Your research is correct in the method. Reason being you don't want to get the sausage too hot too quickly, the fat will render out and the sausage will get wrinkly. It's all about controlling the temps. You may want to consider purchasing a Master Built 30 electric smoker, for the meantime I have made some great sausage in the oven. You would just need to add a little bit of liquid smoke to your mixture before stuffing. Good luck


----------



## ctaylor (Nov 24, 2015)

Would the process and recipe be the same as doing it in the oven?...still need the cure in the mixture I assume?  I'm not sure if my oven will go down to temps that low.


----------



## bmaddox (Nov 24, 2015)

I agree with Dave on getting a Masterbuilt electric smoker. They are on sale all over the place for black friday so you can get a really good deal on one.


----------



## unclebubbas bbq (Nov 24, 2015)

Ctaylor said:


> Would the process and recipe be the same as doing it in the oven?...still need the cure in the mixture I assume? I'm not sure if my oven will go down to temps that low.


Yes it is. You need to check out your oven. Mine will go as low as 140 and has worked well making sausage

BMaddox, how did you know my name is Dave?


----------



## bmaddox (Nov 24, 2015)

UncleBubbas BBQ said:


> BMaddox, how did you know my name is Dave?


Well honestly I didn't look at the user name but saw the profile pic is the exact same as @DaveOmak  . So either you have two profiles or you two are dopplegangers


----------



## unclebubbas bbq (Nov 24, 2015)

bmaddox said:


> UncleBubbas BBQ said:
> 
> 
> > BMaddox, how did you know my name is Dave?
> ...


I guess that makes me a doppleganger


----------



## ctaylor (Nov 24, 2015)

If my oven only goes down to 170 degrees like I think it does, is this temperature still too hot?  Will the fat still render at 170 like it would in the smoker at this temperature?

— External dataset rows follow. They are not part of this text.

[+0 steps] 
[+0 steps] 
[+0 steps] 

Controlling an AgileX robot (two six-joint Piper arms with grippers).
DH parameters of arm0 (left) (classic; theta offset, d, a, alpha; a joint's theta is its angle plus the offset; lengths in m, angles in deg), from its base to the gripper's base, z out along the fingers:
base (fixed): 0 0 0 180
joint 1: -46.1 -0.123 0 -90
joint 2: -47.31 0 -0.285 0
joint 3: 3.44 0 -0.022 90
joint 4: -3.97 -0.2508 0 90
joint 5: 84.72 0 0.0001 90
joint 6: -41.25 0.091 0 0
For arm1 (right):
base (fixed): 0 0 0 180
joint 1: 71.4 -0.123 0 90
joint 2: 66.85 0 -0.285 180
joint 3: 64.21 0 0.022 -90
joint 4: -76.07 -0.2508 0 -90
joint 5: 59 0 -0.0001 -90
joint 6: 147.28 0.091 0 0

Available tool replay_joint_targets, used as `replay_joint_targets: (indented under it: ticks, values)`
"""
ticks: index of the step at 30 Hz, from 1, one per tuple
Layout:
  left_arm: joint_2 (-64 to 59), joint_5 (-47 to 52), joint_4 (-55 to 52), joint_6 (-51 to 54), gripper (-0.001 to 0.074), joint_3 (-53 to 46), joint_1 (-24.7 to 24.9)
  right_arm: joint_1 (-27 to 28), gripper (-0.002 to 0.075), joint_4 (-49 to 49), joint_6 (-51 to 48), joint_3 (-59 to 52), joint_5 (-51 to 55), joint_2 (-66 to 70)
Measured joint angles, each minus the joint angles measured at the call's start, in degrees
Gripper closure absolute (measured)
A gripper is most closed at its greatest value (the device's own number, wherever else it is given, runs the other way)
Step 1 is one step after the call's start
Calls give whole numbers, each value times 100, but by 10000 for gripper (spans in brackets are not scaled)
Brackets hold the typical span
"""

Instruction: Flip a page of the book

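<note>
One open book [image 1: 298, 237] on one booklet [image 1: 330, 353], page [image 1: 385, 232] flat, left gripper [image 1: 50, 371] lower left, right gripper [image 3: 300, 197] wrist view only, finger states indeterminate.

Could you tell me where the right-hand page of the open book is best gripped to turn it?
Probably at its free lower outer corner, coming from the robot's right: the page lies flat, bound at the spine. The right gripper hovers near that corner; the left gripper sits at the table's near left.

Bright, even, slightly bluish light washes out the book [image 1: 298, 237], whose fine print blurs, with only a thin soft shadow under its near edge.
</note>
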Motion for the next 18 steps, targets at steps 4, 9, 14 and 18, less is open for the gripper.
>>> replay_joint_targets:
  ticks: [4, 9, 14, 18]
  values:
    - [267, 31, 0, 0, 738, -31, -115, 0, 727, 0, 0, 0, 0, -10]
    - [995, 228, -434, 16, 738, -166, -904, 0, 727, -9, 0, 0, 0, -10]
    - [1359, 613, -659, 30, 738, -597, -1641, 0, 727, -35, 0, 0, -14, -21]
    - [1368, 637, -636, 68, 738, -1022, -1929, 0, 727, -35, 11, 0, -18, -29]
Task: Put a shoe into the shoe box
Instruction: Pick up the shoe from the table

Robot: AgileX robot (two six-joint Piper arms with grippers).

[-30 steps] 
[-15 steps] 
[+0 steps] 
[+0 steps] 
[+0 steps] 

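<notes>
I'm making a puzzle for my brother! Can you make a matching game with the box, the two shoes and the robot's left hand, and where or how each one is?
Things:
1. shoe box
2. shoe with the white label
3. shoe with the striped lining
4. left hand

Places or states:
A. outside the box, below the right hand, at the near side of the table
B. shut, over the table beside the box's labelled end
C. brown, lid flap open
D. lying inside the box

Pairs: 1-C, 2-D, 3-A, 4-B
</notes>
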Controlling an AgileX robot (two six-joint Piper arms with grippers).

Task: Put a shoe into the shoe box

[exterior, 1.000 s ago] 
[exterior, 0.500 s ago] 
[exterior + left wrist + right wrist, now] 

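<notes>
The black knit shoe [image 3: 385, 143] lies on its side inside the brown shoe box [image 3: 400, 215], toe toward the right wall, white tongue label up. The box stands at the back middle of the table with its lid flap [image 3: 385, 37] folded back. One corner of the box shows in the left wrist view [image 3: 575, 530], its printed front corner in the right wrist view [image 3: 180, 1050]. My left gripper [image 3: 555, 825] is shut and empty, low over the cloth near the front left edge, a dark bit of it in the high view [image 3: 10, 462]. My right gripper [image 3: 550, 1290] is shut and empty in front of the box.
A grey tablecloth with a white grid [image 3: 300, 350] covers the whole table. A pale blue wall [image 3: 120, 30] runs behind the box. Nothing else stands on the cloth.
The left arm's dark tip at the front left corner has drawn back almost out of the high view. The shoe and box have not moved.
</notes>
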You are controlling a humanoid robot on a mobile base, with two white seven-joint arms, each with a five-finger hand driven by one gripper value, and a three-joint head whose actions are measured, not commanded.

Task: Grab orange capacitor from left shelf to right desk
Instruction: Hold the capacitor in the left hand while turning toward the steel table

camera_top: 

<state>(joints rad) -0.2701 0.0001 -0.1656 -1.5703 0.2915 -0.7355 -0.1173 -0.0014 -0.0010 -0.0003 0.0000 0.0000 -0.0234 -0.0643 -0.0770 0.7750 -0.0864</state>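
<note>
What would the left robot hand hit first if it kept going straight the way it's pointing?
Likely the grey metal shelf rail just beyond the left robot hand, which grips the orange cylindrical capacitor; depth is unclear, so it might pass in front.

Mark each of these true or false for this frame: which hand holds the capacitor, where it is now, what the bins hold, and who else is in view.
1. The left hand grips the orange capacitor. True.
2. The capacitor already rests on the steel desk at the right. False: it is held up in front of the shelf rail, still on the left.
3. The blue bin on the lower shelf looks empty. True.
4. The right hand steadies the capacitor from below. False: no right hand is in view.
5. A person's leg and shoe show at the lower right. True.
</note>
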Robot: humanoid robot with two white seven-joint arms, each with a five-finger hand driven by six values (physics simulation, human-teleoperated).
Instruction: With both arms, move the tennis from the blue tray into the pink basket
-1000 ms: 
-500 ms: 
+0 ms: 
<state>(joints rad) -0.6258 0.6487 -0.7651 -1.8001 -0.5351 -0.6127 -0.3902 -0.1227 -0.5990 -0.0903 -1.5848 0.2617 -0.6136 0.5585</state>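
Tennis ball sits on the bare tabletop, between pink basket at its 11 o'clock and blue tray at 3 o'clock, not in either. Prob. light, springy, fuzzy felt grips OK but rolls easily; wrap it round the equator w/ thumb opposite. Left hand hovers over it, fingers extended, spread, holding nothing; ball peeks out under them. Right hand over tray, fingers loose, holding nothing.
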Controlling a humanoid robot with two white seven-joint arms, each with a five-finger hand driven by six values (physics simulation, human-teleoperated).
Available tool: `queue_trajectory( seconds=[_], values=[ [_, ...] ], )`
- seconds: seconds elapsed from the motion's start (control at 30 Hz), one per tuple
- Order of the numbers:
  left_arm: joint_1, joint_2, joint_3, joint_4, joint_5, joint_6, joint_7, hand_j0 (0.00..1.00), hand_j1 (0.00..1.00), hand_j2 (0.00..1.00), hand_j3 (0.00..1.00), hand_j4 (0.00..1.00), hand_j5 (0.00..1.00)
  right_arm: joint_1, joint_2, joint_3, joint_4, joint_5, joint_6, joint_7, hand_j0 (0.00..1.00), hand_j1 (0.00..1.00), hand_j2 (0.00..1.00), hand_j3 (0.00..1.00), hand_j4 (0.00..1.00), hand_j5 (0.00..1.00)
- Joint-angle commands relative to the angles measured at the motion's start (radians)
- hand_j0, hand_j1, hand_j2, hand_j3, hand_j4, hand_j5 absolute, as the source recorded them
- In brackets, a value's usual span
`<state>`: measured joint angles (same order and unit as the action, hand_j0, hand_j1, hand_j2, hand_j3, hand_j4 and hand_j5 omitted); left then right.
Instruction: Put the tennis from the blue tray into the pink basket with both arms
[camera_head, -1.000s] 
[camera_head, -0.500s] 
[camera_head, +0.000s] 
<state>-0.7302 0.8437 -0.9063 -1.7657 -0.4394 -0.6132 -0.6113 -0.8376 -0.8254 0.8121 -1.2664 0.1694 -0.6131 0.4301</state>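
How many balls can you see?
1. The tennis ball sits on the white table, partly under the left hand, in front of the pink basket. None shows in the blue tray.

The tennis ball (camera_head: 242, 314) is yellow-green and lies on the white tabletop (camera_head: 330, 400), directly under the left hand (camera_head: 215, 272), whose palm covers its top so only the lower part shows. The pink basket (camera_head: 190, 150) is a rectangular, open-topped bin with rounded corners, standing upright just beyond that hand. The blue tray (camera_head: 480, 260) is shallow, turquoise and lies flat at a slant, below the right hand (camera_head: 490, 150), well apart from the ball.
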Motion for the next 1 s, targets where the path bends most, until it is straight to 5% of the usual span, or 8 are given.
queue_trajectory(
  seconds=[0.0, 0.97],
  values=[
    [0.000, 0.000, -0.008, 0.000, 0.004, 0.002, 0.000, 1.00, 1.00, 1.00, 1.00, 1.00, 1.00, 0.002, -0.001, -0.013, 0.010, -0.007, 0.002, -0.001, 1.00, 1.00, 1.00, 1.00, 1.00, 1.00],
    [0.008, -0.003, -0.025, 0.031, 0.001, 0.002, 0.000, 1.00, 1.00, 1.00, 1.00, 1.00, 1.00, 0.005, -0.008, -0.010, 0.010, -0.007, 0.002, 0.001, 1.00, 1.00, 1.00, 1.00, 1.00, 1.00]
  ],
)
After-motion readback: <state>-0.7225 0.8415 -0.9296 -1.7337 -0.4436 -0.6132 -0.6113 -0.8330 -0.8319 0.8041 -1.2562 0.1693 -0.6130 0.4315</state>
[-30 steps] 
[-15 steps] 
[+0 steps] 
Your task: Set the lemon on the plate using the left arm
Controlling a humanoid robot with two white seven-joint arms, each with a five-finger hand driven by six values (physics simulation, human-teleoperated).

Thanks for your advice, and I will look into a master built smoker.  Are they pretty versatile, can I smoke about any kind of meat in them or am I limited to smaller stuff that doesn't require hotter temps?


----------



## unclebubbas bbq (Nov 24, 2015)

You can smoke anything you want on it


----------



## crazymoon (Nov 25, 2015)

CT, I have done summer sausage in the oven that was about 170 with no problems. I just laid them on the racks for12 hours plus, big 5# sticks. You will need to watch them and have a thermometer to stab one to check your internal temp.


----------